Possibly, to get rid of the leading space(s), just use the simple search regex `^ +` and leave the replacement zone empty

Et voilà !

Best Regards,

guy038

• Thanks, guy038!

I have never used Notepad++ before, so I am not familiar with how to use it. I have tried your suggestion in the Replace box but it say there are 0 replacements.

Find what: ([±]?\d+(.(\d+)?)?[Ee][±]\d\d){3}
Replace with: \r\n\$0
And the Regular Expression box is ticked.

I am sure it is just a silly mistake on my part, but I can’t seem to get it working.

Thanks!
Kim

• Hi Kim,

From your reply, it happens that one SPACE should be present, in the search regex, between the opening round bracket and the block `[+-]` !

Well, I just realized that your numbers could be separated by more than one space characters ! Moreover, your file may, also, contain some tabulation characters.
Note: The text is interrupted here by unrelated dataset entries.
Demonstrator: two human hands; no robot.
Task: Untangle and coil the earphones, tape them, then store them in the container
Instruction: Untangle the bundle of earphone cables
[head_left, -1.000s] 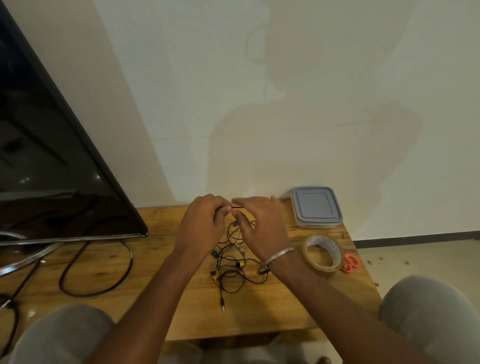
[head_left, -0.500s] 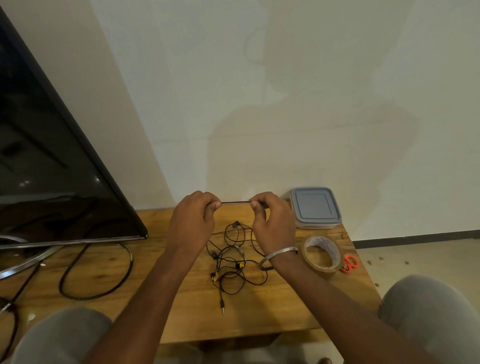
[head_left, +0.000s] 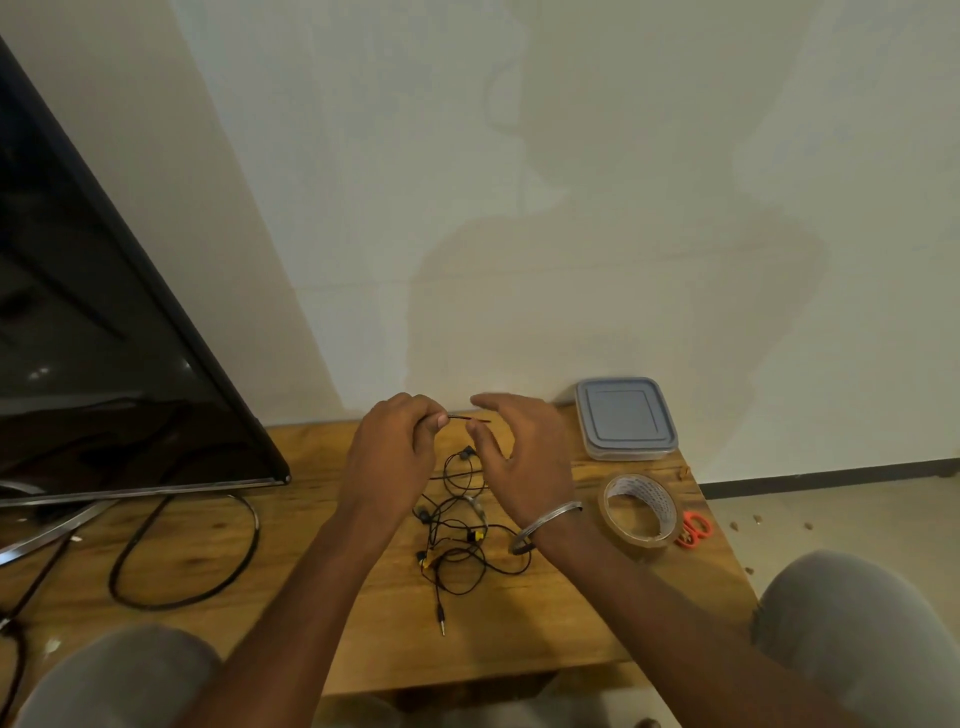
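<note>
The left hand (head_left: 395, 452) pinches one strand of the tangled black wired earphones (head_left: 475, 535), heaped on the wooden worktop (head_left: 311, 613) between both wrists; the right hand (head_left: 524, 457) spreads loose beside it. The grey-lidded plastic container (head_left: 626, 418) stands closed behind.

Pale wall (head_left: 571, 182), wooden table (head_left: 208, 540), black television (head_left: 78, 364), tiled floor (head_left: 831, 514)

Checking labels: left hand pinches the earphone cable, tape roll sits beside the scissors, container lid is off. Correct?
No. The head view shows the container with its lid on. The rest stands: left hand pinches the earphone cable, tape roll sits beside the scissors.
</note>
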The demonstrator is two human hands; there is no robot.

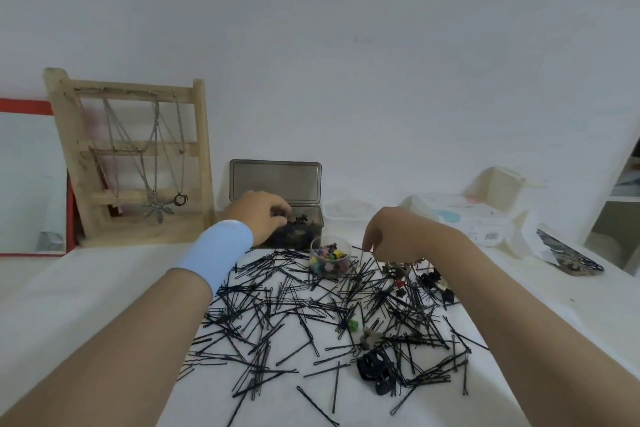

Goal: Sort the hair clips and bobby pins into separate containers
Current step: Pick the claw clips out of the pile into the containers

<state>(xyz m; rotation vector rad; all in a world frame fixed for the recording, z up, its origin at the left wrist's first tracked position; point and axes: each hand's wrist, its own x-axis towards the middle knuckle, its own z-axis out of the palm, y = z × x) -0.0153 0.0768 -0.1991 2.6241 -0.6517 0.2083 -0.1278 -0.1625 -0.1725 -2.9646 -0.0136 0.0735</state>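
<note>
Now left hand (260,215) in box (313,220); right (405,232) pinching pin (361,248)

A single wide-angle view from a camera worn on the person's head, facing forward and tilted down over a white table (86,288). It sits close: both forearms enter from the bottom corners and reach away towards the left hand (259,215) and right hand (398,232) at mid-frame. The scattered bobby pins (311,315) lie just below centre. The far wall (346,45) fills the upper half, and straight edges bow near the frame's sides.
</note>
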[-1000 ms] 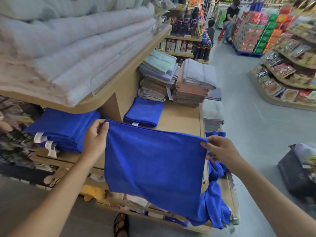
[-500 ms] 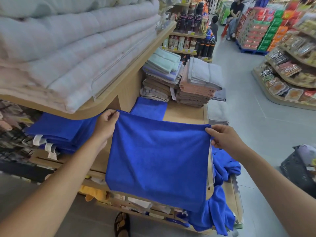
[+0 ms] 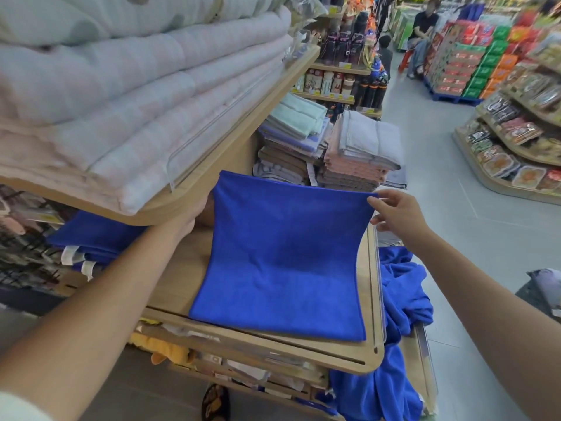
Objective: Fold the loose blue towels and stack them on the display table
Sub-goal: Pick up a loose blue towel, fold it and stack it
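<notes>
The blue towel [image 3: 279, 268] lies on the worktop [image 3: 179, 278], far edge lifted. The right hand [image 3: 397, 217] pinches one corner; fingers of the left hand [image 3: 191, 220] are hidden. A slipped corner could make a crooked fold.

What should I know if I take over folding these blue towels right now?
Left hand: holds the blue towel at its far left corner, fingers mostly hidden.
Right hand: pinches its far right corner.
Towel: near edge on the display table, far edge lifted.
Done: folded blue stack on the left.
Left: fold this one, stack it, then the loose blue towels hanging at the right.
</notes>
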Tool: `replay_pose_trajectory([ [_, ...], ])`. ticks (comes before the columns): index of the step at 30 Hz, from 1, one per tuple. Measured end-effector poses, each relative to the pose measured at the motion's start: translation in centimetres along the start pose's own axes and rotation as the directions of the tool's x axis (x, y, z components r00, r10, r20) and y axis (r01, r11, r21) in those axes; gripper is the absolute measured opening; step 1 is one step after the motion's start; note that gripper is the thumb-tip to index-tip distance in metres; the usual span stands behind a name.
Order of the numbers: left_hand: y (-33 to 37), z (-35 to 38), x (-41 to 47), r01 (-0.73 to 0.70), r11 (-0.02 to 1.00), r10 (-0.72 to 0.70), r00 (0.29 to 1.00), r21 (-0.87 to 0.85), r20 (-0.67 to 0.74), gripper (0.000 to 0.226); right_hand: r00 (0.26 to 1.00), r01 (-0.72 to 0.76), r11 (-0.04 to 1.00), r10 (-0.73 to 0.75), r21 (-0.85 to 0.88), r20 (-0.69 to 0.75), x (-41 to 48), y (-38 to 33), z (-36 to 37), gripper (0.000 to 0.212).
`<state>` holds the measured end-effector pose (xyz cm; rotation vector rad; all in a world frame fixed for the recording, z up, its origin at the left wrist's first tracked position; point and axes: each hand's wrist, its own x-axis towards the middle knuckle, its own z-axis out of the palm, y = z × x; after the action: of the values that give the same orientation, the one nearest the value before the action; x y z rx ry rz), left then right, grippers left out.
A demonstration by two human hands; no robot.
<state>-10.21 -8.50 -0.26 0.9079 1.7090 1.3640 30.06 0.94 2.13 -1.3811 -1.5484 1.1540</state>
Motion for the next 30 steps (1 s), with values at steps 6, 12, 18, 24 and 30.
replay_pose_trajectory([
  [6,-2.1,-3.0,-5.4,-0.085,0.996,0.085,0.996,0.017,0.027,0.038,0.988,0.135,0.974,-0.118,-0.183,0.103,-4.6,2.2,-1.8,0.004],
  [12,-8.8,-6.7,-14.1,-0.182,0.908,0.098,0.968,0.379,0.230,0.019,0.852,0.425,0.717,-0.110,-0.553,0.512,-13.5,6.9,-3.2,0.005],
  [18,-12.0,-3.6,-16.3,-0.362,0.682,0.320,0.929,0.636,0.185,0.014,0.851,0.524,0.447,-0.234,-0.725,0.470,-15.4,8.5,-0.5,0.017],
  [24,-10.4,4.5,-13.0,-0.528,0.554,0.403,0.847,0.644,0.347,0.017,0.837,0.503,0.635,-0.189,-0.586,0.513,-11.7,6.9,8.0,0.014],
  [30,-13.1,-0.1,-15.0,-0.669,0.366,0.331,0.743,0.647,0.581,0.028,0.753,0.608,0.503,-0.121,-0.614,0.647,-12.5,10.3,4.0,0.034],
])
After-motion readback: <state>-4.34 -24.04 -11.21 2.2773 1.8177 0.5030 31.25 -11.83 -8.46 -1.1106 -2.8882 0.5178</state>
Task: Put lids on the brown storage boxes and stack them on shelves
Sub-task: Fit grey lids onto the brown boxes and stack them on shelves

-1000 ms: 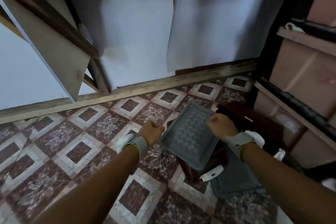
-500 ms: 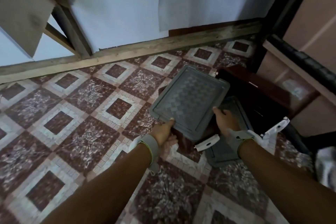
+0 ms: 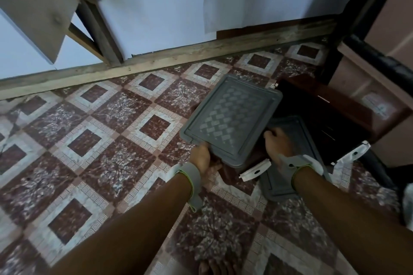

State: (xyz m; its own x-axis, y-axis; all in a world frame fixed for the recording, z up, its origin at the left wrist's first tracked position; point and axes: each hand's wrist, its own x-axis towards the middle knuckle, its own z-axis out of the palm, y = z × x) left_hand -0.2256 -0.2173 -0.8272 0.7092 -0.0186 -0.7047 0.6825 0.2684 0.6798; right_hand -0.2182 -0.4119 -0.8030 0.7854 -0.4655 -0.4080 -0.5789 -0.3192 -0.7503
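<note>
Lid (image 3: 230, 118) lower, both hands gripping.

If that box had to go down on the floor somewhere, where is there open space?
Bare tiled floor spreads left of the lidded box, up to the wooden beam. Right is crowded: an open brown box, a spare grey lid and the shelf frame.

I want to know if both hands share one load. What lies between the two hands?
In the head view, the grey lid atop a brown box spans the gap between the left hand and right hand.
</note>
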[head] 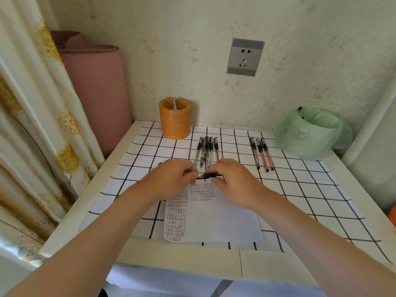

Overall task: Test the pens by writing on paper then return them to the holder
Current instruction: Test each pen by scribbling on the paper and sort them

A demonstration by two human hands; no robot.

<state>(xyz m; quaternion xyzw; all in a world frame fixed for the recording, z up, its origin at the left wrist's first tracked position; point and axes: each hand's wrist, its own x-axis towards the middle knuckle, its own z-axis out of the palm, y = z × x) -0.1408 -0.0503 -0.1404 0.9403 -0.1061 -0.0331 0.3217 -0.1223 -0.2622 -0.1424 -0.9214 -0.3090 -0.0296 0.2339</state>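
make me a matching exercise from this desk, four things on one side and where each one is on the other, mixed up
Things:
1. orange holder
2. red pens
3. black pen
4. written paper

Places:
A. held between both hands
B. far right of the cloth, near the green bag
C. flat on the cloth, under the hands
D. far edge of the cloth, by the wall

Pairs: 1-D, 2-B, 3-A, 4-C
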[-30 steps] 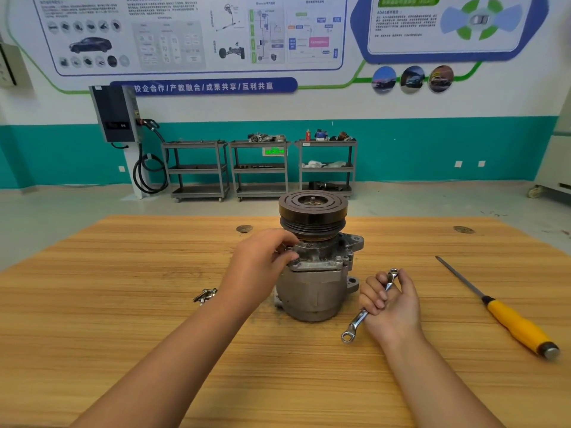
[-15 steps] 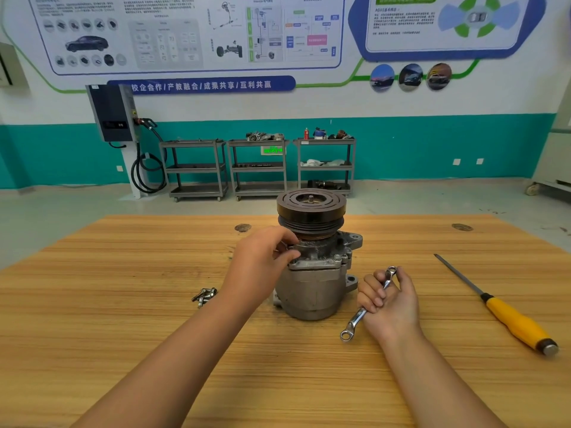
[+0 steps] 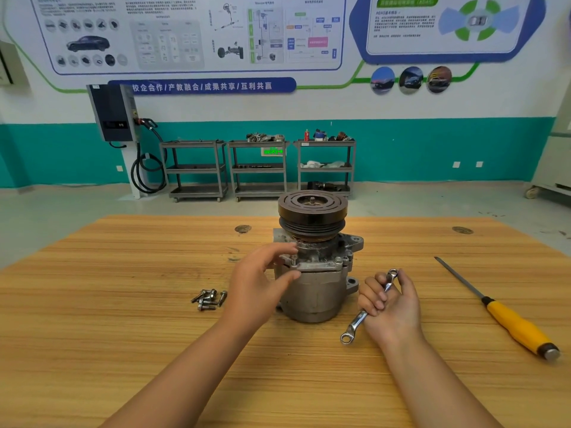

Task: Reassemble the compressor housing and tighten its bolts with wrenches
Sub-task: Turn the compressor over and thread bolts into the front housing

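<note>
The grey compressor (image 3: 312,291) stands upright mid-table, its black pulley (image 3: 312,213) on top. My left hand (image 3: 256,285) is at its left side. The forefinger touches the collar above the flange and the thumb lies under the flange. A bolt head (image 3: 293,259) shows between them, untouched. To the right of the housing, my right hand (image 3: 391,307) grips a silver ring wrench (image 3: 355,327) around its middle, palm up. Both ring ends stick out of the fist. Several loose bolts (image 3: 208,299) lie on the table left of my left hand.
A yellow-handled file (image 3: 513,324) lies on the wooden table (image 3: 123,335) at the right. Beyond the table's far edge are grey shelf carts (image 3: 258,168) and a wall charger (image 3: 112,112).
My left thumb and forefinger, pinched together at the flange bolt before, have spread apart. The right hand with the wrench has stayed put. The view has shifted slightly.
</note>
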The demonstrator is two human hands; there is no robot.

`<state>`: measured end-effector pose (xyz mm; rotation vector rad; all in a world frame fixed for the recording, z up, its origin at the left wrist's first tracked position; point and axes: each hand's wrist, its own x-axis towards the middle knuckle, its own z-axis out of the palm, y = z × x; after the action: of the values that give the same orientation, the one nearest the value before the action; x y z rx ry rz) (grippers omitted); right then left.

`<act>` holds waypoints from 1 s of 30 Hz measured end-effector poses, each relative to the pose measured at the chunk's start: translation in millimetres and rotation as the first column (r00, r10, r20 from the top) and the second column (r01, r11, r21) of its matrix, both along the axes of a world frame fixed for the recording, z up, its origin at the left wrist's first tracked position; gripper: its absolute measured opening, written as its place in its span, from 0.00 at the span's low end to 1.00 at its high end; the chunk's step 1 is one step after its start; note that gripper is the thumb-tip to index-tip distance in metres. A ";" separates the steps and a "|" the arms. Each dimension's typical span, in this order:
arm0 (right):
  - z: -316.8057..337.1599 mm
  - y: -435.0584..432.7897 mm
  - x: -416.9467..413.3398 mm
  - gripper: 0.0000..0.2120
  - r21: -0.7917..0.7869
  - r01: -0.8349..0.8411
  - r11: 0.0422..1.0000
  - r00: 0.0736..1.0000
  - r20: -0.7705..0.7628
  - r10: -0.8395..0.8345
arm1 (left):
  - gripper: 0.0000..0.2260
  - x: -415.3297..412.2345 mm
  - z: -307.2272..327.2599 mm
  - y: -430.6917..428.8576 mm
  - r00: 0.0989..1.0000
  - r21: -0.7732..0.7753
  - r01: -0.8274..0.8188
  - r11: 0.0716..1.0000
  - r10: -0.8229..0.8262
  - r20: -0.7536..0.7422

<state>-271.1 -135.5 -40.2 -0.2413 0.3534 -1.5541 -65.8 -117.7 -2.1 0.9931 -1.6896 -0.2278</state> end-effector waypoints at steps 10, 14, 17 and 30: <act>11.3 0.0 -8.3 0.13 0.025 0.110 0.994 0.944 0.310 -0.112 | 0.54 20.1 1.1 -39.7 0.968 0.502 0.243 0.830 -0.178 -0.174; 42.9 2.1 -1.6 0.16 -0.082 0.210 0.974 0.902 0.400 -0.160 | 0.48 21.1 -7.9 -46.6 0.962 0.499 0.271 0.823 -0.208 -0.180; 64.3 6.7 8.9 0.18 -0.182 0.242 0.953 0.923 0.347 -0.168 | 0.53 13.9 -11.5 -42.0 0.981 0.472 0.189 0.861 -0.141 -0.136; 83.8 -1.5 12.3 0.22 -0.317 0.248 0.916 0.956 0.231 -0.179 | 0.44 -39.9 -40.4 -8.2 0.975 0.208 -0.159 0.965 0.187 -0.120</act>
<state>-258.9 -137.0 43.5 -0.3232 -0.0548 -1.8385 -105.7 -125.9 -42.6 1.2379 -1.4641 -0.3457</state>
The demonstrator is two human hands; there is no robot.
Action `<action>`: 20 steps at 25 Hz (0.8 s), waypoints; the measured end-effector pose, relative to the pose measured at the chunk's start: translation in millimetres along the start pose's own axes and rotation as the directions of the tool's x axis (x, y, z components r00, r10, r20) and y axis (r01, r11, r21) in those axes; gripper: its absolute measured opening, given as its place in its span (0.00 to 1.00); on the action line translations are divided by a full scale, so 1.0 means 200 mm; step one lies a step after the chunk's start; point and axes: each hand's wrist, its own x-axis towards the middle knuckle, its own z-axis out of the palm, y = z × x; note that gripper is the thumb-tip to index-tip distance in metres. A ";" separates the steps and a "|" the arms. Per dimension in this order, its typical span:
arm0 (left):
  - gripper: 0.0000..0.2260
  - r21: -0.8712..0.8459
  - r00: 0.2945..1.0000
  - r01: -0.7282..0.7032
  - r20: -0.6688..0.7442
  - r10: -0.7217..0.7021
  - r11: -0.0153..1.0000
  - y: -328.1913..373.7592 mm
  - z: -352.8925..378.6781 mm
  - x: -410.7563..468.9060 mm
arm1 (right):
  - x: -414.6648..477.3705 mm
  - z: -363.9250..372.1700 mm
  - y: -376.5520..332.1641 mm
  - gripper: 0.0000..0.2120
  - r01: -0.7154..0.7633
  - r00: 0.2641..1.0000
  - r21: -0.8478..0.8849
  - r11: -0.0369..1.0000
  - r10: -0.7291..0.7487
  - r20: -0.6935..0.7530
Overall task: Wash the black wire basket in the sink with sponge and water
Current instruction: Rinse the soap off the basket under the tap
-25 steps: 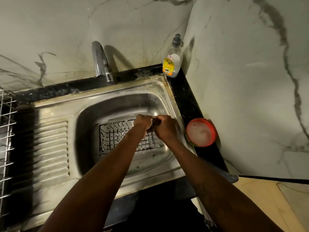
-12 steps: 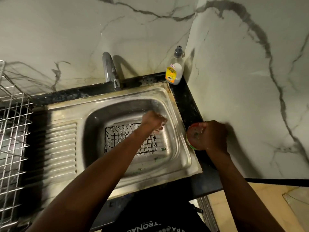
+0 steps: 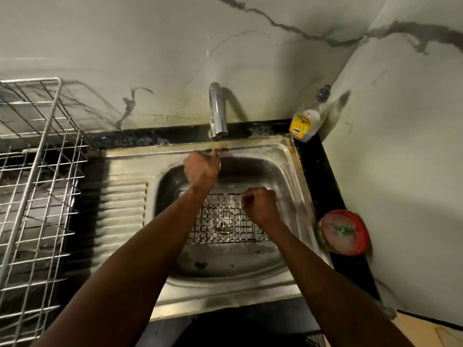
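Rinse step about to begin: soapy black wire basket (image 3: 225, 221) lies flat in the sink (image 3: 283, 176), tap (image 3: 217, 111) not running.
Left hand (image 3: 201, 171), clenched with one finger out, reaches under the spout; right hand (image 3: 260, 205) seems to pinch the basket's far rim, though blur hides the fingers. Next: water on, basket tilted beneath it. Sink walls crowd it closely; room opens upward.

The black counter (image 3: 323, 176) holds the sink (image 3: 225, 291), soap bottle (image 3: 304, 126), red bowl (image 3: 344, 232) and wire rack (image 3: 37, 171).
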 end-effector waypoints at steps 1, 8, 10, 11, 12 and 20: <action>0.23 0.001 0.999 -0.039 0.001 0.039 0.999 0.02 0.00 0.04 | 0.04 0.08 -0.01 0.08 -0.014 0.999 -0.009 1.000 0.014 0.048; 0.13 0.034 0.972 -0.231 0.049 0.230 0.972 0.12 0.01 0.19 | 0.21 0.32 0.01 0.06 -0.069 0.974 -0.070 0.995 0.082 0.210; 0.09 0.054 0.973 -0.223 0.064 0.220 0.973 0.11 0.03 0.23 | 0.24 0.35 0.02 0.06 -0.076 0.970 -0.092 0.993 0.095 0.222; 0.07 0.050 0.977 -0.207 0.072 0.203 0.977 0.12 0.04 0.23 | 0.25 0.37 0.02 0.06 -0.083 0.970 -0.101 0.991 0.103 0.219; 0.07 0.002 0.985 -0.160 0.071 0.160 0.987 0.13 0.05 0.21 | 0.27 0.38 0.04 0.05 -0.090 0.968 -0.112 0.990 0.113 0.222; 0.15 -0.441 0.881 0.351 0.455 -0.132 0.826 0.04 -0.02 0.32 | 0.40 0.47 0.11 0.06 -0.061 0.961 -0.256 0.965 0.126 0.246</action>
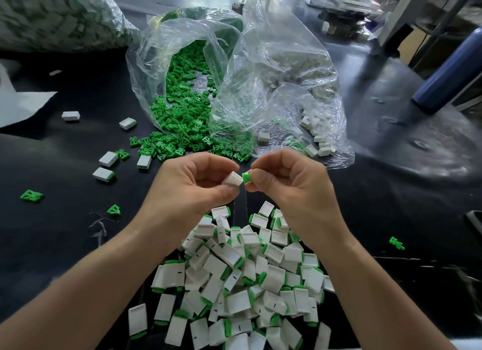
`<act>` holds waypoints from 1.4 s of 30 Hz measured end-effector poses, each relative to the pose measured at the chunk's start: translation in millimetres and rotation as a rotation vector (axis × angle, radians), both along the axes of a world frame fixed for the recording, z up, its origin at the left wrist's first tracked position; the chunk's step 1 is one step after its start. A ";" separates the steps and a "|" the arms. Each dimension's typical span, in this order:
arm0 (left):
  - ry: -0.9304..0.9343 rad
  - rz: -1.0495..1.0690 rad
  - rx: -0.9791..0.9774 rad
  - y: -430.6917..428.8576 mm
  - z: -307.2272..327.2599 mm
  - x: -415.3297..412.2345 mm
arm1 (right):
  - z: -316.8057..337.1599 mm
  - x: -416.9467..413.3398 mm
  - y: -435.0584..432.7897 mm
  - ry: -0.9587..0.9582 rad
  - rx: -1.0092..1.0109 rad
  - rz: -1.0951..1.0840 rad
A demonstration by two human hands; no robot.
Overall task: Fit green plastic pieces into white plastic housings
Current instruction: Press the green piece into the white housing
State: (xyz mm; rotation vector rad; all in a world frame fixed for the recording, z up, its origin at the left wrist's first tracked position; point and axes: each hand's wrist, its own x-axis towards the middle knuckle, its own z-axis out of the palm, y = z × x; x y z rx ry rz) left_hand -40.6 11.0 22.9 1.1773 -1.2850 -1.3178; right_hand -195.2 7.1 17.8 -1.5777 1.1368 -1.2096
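Above the middle of the black surface, the left hand pinches a white housing between thumb and fingers. The right hand pinches a green piece, held just beside the housing's open end. Along the near edge lies a pile of fitted housings. Toward the far edge a clear bag spills loose green pieces; a second bag beside it holds spare housings.

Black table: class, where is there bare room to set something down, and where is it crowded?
Bare: right of the right hand, toward the blue cylinder; also near left, between the loose green piece and left forearm. Crowded: finished pile, bags.
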 end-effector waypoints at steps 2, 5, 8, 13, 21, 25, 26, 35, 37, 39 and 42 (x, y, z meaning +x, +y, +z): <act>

In that case, prefer the search regex below ( The replacement regex is unchanged ):

`(\h+[+-]?\d+(\.(\d+)?)?[Ee][+-]\d\d){3}`

Notes :

• The `\h` regex syntax matches one horizontal blank character, that is to say :

• The normal space character ( `\x20` )

• The tabulation character ( `\x09` )

• The No-Break space ( abbreviated NBSP ) ( `\xA0` )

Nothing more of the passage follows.